Patrick Stoner ...
welcomes your questions about movies and
the people who make them. Send your
questions to pstoner@whyy.org.
Here's the current question and answer:
Q: Can Tom Hanks really be that nice?
A: Yep.
Here's the thing about Tom: He's so consistently decent to EVERYONE around him, it doesn't really matter whether he has some dark, hidden side to his personality.
He's also got a phenomenal memory for names, faces and details. This is effective for anybody from salesmen to teachers, but it is VERY effective when an international movie star clearly counts you among the people worth remembering.
Picture the effect on my ego when I walked into the room where the interview was scheduled to be held for PHILADELPHIA, with Tom standing off to the side with his mind on something else and his back to me, when he turns around, sees me, and says, "Well, Patrick Stoner, as I live and breathe, I was HOPING I would get to see you today." Now, THAT, ladies and gentlemen, is CHARM.

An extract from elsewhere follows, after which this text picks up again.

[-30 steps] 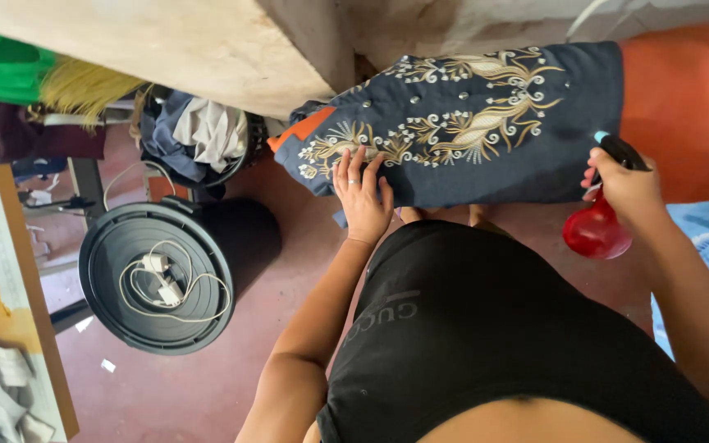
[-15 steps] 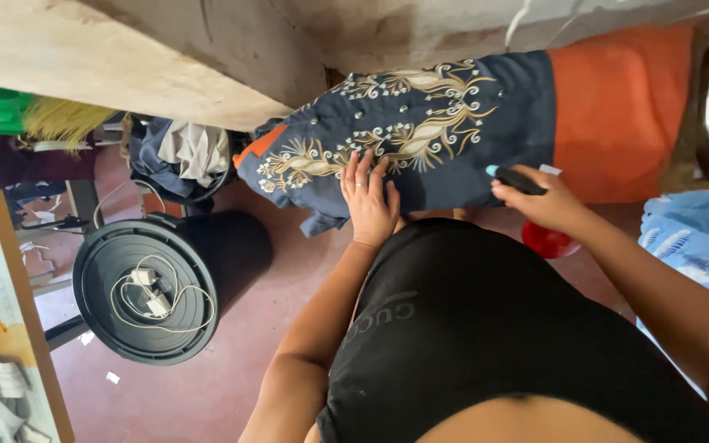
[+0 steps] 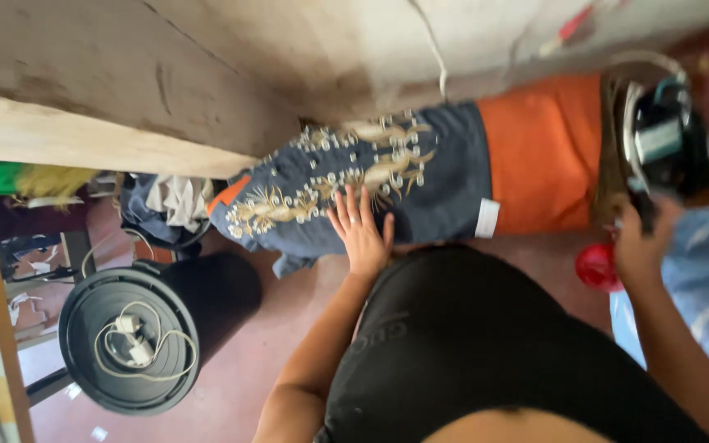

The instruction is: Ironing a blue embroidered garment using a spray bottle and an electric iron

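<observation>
left hand: no grip, flat, fingers spread, pinning the dark embroidered garment smooth on the orange-padded worktop | right hand: raised to the blurred iron, grip cannot be told | red spray bottle just beside the right hand | lidded black bin on the floor, apart

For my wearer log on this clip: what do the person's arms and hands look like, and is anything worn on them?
Both arms are bare, with no sleeves visible down to the wrists. The left hand wears no glove, and a ring seems to sit on one finger, though blur makes that uncertain. The right hand is also ungloved; it is too blurred to tell any jewellery.
</observation>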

Actually, his first directorial effort (THAT THING YOU DO) reveals much about his personality, especially since he also wrote it. You probably know the concept: a new, young band in 1964 get "discovered" and begin a quick rise to music stardom. That year is important! For those of us over 40, we can remember a country with little violence, public civility, faith in the institutions that ran our lives, and a sense of hope.

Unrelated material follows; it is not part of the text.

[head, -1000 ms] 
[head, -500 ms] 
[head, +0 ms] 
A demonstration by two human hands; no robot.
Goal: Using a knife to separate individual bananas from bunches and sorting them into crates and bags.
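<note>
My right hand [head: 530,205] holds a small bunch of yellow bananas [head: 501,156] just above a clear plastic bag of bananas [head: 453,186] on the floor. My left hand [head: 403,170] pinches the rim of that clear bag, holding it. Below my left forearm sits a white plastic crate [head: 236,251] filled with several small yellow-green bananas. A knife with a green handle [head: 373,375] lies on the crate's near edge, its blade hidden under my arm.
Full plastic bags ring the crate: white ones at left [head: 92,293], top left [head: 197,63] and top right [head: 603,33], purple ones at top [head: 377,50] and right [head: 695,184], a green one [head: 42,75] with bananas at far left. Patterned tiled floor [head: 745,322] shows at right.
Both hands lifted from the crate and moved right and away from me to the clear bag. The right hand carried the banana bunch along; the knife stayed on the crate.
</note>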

This film is amazing in one respect: nobody in it turns out to be evil. Think about that. What modern film doesn't have some character in it who is truly despicable? Tom Hanks understands that there's evil in the world, but he also understands that most of deal with shades of gray around us most of the time, not black and white.
So, THAT THING YOU DO tells us a number of things that are undoubtedly representative of Tom Hanks' life experience. First, you can succeed -- if you have talent, energy, and perseverence -- WITHOUT sabotaging or betraying others. Secondly, when we DO less than kind things to others (like breaking up with them), we're not motivated by cruelty or indifference, but rather we just go down different paths. Finally, massive success doesn't HAVE to turn you into drug-abusing, people-using, ego-destroying jerks. Basically decent people will usually adjust to the temptations around them and turn out OK.

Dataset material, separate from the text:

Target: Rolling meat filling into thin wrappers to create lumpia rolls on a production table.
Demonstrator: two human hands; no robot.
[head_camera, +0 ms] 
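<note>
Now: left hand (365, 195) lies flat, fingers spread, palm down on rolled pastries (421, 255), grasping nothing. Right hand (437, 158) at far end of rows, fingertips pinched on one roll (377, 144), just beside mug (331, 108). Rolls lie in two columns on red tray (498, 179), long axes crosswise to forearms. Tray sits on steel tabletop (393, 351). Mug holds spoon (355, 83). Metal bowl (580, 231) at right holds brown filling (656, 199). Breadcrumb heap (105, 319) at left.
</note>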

Essentially, that's just what has happened to Tom Hanks. He's massively successful and enormously popular, but he's grounded in decency. As he said to me before the cameras rolled in the last interview, "They're just waiting for me to do something disgusting. They're so tired of the 'nice guy' image. They will take anything right now to throw a different light on me -- weight gain, not saying hello to the doorman, anything. We can't seem to STAND someone without a dark side in this country."
We just may have to do that in Tom's case.